Does the IRS penalize you when your Transfer Pricing is wrong? What are the penalties?

If the IRS determines that your Transfer Pricing is wrong, it can adjust your income and assess taxes, and can also levy accuracy related penalties of up to 40%.

Who should prepare a Transfer Pricing report?

Transfer Pricing analysis is a combination of tax law analysis and economic analysis. Ideally, your transfer pricing advisor should be an expert on international tax and transfer pricing regulations but should also be an experienced economist who can handle the economic aspects of transfer pricing

Is Transfer Pricing only important for large global corporations?

In the past, the IRS had targeted large global corporations for potential transfer pricing abuse. However because most of the largest global corporations have already ramped up their transfer pricing defense with extensive documentation and advance pricing agreements (APAs).

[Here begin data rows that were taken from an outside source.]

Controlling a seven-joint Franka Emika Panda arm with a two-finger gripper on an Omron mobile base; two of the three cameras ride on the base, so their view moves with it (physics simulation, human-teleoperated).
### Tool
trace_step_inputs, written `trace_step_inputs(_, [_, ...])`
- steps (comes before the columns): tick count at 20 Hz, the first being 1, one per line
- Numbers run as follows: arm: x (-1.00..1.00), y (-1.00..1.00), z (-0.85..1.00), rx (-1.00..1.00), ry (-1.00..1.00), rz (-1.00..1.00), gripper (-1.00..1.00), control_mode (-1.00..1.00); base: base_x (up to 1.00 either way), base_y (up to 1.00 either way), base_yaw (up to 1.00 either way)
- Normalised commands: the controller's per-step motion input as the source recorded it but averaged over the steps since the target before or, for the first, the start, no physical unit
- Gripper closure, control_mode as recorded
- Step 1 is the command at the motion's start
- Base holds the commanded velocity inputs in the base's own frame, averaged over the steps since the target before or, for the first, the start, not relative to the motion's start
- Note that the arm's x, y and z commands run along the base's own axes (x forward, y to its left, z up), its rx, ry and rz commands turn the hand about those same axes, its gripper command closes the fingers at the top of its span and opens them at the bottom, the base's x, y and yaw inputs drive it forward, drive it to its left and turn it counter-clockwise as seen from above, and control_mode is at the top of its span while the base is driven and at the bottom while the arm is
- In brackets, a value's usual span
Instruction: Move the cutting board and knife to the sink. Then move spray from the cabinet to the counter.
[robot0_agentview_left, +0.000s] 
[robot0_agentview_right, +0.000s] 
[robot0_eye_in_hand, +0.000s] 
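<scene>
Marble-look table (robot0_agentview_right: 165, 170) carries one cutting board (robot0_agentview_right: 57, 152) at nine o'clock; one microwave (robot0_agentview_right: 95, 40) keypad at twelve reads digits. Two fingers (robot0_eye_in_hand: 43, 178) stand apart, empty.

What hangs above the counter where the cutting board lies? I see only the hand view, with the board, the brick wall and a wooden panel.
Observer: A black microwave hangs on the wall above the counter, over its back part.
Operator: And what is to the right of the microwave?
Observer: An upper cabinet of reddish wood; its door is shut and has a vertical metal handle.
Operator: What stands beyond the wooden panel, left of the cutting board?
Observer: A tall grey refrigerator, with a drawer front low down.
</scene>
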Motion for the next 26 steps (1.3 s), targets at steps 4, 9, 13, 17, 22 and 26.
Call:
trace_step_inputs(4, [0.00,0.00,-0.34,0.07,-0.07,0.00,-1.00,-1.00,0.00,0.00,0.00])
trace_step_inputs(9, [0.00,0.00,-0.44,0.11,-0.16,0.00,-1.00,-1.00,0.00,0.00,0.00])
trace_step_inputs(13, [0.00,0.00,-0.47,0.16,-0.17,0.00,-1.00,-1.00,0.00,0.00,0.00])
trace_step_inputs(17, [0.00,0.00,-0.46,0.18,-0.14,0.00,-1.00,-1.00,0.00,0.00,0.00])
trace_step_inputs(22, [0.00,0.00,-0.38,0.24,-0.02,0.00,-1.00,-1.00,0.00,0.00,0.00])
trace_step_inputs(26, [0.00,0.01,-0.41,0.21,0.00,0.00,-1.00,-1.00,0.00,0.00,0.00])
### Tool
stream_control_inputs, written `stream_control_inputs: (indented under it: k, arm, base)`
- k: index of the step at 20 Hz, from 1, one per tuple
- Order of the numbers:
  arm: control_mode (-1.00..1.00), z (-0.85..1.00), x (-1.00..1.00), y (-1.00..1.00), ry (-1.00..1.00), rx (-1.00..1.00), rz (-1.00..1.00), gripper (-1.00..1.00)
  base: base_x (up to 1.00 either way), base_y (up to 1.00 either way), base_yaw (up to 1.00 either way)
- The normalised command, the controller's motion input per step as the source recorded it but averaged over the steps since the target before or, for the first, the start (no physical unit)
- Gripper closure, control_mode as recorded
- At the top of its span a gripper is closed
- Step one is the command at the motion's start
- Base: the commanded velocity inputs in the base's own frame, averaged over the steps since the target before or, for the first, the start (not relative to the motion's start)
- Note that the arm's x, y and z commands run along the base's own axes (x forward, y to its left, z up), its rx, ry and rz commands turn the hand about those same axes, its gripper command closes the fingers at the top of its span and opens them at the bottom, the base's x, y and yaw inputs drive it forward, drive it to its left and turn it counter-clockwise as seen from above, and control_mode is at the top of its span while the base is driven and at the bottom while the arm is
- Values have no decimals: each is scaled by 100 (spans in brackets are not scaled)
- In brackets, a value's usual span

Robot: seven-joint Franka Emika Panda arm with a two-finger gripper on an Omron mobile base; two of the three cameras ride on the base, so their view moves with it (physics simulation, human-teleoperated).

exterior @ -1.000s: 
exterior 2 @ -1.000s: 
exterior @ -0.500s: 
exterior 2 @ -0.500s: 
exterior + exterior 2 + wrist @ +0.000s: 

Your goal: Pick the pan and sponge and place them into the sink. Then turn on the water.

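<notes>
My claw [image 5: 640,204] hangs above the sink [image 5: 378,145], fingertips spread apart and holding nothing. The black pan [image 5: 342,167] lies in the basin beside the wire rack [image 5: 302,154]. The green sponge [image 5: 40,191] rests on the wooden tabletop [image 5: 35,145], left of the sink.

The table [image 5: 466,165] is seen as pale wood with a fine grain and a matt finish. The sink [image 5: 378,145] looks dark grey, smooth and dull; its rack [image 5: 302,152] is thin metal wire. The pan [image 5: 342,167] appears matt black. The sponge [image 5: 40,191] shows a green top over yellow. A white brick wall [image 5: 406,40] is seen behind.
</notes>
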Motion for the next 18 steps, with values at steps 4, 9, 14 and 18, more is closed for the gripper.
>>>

The IRS is now focusing on smaller companies who are less prepared, with no transfer pricing documentation. From the IRS’ perspective, smaller companies with cross-border related party transactions but no transfer pricing documentation are easy targets because such companies are not equipped to deal with IRS transfer pricing audits and the IRS can easily make income adjustments and assess taxes on them. In addition, the IRS can add transfer pricing penalties of up to 40% of the taxes assessed.

Do I need to have Transfer Pricing documentation?

Companies with cross-border related party transactions are required to have transfer pricing documentation to support their transfer pricing in order to avoid penalties of up to 40% when they are assessed taxes for incorrect transfer pricing. Such documentation must be “contemporaneous,” meaning that the transfer pricing documentation must be prepared and in the possession of the taxpayer before the taxpayer submits its tax return for the relevant year. More importantly, if a company does not have transfer pricing documentation, they are easy targets because such companies cannot defend against the aggressive positions that the IRS can take in transfer pricing audits and as a result, the IRS can easily adjust their transfer pricing, assess taxes on them, and add penalties when applicable.